そして数日後、ピタリとその彼氏の話はなくなった。というより、馬鹿女が学校に来なくなったの。でもみんな大して気にしてなかったし私も縁ちゃんも気にはしなかった。元から遅刻無断欠席多かったし、縁ちゃんに嫌味言うために学校来ているような子だったしね。
……薄情だと思う? 考えてみなさい? 毎日毎日、大声でエッチな話を一歩的にされてみて!? 想像しただけで勘弁してほしいでしょ! まあ、クラスが平穏になったってことで、気にする奴は一人も居なかったけど……先生達はは別なわけで。

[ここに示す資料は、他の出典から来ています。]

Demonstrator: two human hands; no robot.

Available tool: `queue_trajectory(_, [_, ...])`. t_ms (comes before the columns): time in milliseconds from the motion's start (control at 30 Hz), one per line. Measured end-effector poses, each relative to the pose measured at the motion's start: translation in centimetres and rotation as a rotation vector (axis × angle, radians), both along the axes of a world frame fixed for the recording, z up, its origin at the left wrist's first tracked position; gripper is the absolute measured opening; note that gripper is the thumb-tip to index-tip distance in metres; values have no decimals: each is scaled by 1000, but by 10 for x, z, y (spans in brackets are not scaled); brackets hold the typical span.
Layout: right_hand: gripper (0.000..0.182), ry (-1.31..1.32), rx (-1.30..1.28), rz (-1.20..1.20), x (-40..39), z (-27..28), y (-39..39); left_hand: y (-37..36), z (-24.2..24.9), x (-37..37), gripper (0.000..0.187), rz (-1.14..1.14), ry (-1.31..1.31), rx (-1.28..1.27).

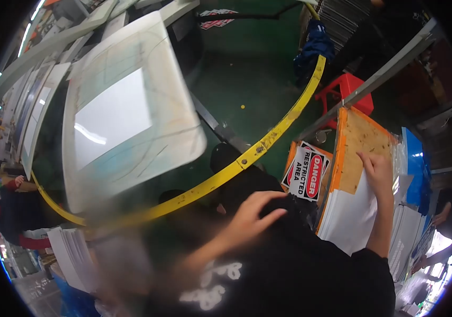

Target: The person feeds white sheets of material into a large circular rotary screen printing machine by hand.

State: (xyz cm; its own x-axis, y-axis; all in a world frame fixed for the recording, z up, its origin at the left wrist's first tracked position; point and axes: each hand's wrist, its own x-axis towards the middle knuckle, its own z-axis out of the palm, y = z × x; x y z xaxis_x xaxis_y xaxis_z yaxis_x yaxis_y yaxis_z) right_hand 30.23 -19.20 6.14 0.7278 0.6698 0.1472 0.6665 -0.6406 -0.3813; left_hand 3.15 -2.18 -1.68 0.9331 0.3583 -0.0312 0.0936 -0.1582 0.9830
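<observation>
Your right hand [376,171] rests flat, fingers open, on the white sheet stack [350,211] beside rough brown board [361,148]; your blurred left hand [250,214] seems spread, holding nothing.

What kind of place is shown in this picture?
Probably a print or sign-making workshop. A "DANGER RESTRICTED AREA" sign lies beside a stack of white sheets, which the right hand touches. A large framed panel stands over a green floor. The left hand rests on something dark.

Head-worn fisheye view, steeply downward, close.
</observation>
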Motion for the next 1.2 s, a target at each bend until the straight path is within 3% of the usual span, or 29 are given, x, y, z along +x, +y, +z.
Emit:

なんでも馬鹿女の両親が職員室に怒鳴り込んできて大騒ぎだったらしいわ。いわゆるモンスターペアレントってやつね。職員室に怒鳴り込む前に警察に捜索届出せばいいのにって話だけど、どうも裏でやばいことをバレそうだから警察に連絡したくなかったらしい。悪い意味で似たもの親子だったのねぇ。
そんなわけで、何故か担任の慧創先生が馬鹿女の行方探しをする羽目になった。慧創先生は元同級生がやっている探偵事務所に依頼して、行方を捜したんですって。それから数日後に、見つかったの。……無言の帰宅ってやつで。
かなりむごたらしい姿で死んでたらしいわよ。身体中がこう、解体された人形みたいに? ねじられていたらしいの。結局、縁ちゃんの彼氏、もとい馬鹿女の彼氏さんは何だったんだという謎が残ったまま終わった。